> _WHAT YOU ARE ASKED TO DO_
Filter this data down to the lines that hold "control", and copy them.

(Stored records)
++++++

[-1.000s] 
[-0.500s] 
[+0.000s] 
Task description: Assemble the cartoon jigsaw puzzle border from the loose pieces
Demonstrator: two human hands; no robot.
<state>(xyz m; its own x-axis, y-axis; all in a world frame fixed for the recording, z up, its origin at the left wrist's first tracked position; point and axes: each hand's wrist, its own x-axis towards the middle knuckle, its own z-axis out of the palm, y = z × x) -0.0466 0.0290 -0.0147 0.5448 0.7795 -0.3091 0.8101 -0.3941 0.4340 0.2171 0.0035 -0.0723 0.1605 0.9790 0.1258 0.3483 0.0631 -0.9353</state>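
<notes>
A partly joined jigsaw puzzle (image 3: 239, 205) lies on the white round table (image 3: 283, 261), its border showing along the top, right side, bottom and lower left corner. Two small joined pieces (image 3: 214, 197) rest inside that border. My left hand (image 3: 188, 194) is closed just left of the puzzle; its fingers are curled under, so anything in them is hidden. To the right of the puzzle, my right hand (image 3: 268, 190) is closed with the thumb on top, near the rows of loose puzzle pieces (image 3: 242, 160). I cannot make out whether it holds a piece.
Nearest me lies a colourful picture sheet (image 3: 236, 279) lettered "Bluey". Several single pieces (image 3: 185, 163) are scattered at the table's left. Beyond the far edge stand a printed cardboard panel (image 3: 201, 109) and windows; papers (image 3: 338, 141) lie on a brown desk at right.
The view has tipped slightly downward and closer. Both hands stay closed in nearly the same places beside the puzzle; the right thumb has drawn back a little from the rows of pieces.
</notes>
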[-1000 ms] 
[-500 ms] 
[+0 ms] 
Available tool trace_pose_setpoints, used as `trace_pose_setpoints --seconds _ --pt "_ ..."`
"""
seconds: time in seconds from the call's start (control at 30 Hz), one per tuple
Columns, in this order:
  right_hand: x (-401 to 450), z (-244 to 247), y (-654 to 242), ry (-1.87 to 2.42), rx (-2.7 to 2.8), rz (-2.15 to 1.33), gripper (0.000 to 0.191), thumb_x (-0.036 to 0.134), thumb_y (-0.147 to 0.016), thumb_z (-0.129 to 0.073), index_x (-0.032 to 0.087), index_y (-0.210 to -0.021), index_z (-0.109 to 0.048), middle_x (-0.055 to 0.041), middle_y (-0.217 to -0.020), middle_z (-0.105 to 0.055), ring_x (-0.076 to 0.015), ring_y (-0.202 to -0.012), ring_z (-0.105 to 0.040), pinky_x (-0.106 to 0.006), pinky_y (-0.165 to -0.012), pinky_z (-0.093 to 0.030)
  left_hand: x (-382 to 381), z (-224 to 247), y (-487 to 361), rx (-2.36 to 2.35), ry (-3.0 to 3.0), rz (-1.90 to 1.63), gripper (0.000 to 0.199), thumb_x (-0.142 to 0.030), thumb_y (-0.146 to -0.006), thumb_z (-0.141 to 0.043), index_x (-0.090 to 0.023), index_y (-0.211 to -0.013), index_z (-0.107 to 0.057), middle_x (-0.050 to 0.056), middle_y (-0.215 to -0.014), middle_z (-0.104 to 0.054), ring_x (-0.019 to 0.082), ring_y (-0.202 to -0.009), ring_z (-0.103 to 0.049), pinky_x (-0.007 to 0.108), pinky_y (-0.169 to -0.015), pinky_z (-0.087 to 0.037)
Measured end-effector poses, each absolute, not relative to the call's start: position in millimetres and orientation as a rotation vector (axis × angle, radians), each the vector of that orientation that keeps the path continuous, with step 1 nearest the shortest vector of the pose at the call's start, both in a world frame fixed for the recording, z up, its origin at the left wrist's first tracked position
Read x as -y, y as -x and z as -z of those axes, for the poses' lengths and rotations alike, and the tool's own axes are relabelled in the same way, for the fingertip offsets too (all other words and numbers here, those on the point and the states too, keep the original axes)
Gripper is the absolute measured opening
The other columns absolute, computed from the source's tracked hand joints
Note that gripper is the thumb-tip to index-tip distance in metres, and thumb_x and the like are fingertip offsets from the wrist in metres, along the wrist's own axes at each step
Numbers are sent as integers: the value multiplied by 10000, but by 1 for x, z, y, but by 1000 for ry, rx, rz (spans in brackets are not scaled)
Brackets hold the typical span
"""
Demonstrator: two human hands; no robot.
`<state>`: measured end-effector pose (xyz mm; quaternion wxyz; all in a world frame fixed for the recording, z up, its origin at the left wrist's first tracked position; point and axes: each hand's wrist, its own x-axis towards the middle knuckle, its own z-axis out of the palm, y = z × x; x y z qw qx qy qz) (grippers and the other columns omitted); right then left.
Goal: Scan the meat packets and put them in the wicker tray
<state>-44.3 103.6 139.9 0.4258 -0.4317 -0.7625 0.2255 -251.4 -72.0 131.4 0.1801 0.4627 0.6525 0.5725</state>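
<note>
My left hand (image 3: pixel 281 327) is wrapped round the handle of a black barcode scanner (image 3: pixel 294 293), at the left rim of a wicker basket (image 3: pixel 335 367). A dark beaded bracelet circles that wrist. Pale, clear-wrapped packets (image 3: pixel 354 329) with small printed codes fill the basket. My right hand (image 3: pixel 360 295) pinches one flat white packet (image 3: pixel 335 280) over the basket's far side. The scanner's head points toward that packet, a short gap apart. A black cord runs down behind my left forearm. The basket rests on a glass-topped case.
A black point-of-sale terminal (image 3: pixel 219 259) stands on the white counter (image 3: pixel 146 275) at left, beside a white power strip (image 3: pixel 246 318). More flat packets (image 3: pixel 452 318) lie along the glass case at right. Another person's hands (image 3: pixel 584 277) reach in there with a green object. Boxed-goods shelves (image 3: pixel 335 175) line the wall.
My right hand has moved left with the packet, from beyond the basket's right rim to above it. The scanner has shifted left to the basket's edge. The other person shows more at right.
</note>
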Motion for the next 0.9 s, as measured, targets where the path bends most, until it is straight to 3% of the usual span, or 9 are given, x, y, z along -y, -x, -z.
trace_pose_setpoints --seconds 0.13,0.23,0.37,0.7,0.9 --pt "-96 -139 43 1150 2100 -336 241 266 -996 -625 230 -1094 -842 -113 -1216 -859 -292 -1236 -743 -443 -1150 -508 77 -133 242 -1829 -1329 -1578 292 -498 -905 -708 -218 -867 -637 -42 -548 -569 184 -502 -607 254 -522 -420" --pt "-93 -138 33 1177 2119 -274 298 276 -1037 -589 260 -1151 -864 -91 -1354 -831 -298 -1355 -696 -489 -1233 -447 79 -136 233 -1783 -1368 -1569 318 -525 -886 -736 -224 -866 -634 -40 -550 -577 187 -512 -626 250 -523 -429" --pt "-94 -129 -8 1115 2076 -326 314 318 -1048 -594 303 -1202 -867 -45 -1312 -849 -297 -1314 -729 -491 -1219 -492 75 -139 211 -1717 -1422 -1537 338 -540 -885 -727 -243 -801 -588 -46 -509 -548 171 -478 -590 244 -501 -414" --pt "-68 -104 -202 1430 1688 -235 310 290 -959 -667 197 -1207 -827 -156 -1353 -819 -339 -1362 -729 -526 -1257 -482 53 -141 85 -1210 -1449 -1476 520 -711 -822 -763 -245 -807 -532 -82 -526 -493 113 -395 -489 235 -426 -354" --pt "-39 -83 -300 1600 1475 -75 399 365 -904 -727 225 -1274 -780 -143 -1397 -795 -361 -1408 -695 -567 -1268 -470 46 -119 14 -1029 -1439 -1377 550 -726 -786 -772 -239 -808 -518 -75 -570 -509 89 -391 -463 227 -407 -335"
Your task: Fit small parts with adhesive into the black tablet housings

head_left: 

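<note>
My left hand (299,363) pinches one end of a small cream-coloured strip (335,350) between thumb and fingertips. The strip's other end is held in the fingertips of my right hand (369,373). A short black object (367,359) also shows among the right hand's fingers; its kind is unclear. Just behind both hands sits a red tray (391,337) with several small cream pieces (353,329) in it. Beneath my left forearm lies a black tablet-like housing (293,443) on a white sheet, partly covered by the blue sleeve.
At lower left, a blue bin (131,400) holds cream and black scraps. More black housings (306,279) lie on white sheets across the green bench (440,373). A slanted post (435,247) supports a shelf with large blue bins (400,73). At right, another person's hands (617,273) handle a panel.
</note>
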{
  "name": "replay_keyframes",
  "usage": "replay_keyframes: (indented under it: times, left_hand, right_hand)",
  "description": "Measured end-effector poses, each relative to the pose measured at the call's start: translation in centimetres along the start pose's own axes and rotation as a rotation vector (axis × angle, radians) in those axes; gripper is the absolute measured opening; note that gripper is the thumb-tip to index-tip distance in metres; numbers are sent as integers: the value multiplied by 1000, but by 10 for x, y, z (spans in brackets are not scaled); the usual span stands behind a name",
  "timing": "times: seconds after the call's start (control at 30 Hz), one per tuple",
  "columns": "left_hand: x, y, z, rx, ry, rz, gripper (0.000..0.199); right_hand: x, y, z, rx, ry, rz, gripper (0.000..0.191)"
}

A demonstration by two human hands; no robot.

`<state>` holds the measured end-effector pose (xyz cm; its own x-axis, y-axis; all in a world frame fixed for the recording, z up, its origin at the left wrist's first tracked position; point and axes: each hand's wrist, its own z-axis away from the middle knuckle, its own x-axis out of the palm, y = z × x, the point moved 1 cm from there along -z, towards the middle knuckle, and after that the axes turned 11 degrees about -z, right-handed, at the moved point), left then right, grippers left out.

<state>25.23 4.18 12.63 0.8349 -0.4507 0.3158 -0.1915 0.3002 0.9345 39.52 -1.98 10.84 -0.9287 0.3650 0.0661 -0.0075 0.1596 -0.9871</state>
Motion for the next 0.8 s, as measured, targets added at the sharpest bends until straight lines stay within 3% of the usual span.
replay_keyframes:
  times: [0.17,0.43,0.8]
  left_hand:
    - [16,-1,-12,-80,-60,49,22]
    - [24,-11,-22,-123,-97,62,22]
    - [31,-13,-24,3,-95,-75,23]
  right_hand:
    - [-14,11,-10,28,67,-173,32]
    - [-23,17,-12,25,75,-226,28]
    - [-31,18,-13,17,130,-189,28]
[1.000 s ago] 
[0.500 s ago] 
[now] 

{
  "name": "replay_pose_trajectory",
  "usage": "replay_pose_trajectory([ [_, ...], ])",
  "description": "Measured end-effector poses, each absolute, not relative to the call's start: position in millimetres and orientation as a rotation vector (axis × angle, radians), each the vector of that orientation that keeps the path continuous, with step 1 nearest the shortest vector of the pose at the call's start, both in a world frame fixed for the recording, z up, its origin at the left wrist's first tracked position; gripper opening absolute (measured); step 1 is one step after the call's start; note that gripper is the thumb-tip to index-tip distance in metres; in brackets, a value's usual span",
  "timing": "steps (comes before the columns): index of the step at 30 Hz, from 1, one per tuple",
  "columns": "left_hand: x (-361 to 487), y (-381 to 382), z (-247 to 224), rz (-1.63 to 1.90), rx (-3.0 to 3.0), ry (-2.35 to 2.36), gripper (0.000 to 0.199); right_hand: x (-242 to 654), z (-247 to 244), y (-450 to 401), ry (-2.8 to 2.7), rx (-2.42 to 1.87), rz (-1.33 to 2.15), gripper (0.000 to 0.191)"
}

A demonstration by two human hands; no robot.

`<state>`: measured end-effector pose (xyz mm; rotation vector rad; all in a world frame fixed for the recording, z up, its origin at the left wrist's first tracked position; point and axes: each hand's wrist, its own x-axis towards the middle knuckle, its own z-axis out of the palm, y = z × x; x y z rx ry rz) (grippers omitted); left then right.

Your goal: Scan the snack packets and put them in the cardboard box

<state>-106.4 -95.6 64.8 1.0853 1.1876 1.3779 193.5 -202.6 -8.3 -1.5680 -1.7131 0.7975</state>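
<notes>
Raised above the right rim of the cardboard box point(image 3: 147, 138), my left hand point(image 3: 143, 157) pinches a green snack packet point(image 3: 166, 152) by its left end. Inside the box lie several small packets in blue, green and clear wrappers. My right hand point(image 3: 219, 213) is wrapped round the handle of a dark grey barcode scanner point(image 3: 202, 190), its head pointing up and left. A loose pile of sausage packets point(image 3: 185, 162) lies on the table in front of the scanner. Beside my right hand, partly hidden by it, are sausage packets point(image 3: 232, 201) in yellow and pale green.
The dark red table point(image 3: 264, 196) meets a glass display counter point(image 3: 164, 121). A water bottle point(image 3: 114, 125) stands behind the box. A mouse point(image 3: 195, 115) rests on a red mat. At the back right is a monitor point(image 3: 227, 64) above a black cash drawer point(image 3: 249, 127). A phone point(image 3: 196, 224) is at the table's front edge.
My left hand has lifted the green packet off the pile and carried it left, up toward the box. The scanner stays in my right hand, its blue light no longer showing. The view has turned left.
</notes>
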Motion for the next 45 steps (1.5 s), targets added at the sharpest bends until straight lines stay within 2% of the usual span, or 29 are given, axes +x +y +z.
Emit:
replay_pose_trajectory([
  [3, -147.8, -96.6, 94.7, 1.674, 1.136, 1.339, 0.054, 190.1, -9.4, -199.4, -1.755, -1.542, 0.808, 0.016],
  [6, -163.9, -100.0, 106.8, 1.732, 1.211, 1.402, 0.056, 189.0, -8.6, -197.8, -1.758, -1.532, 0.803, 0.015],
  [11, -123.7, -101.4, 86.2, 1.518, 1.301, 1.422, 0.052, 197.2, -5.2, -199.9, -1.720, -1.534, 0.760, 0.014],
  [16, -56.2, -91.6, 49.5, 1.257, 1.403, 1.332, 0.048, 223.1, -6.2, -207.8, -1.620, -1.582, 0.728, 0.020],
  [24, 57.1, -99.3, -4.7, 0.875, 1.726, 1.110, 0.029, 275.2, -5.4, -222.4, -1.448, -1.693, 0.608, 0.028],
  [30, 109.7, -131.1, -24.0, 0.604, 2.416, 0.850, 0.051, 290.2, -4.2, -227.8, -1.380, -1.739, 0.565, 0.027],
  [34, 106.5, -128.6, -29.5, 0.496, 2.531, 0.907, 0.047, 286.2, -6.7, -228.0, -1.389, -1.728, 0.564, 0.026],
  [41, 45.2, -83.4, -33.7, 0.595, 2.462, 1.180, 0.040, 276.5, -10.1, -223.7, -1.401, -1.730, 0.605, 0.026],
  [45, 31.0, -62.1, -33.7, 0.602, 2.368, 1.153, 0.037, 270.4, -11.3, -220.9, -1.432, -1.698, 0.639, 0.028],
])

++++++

> _SOLUTION_
seconds: time in seconds from the call's start (control at 30 Hz), one per tuple
  "timing": "times: seconds after the call's start (control at 30 Hz), one per tuple",

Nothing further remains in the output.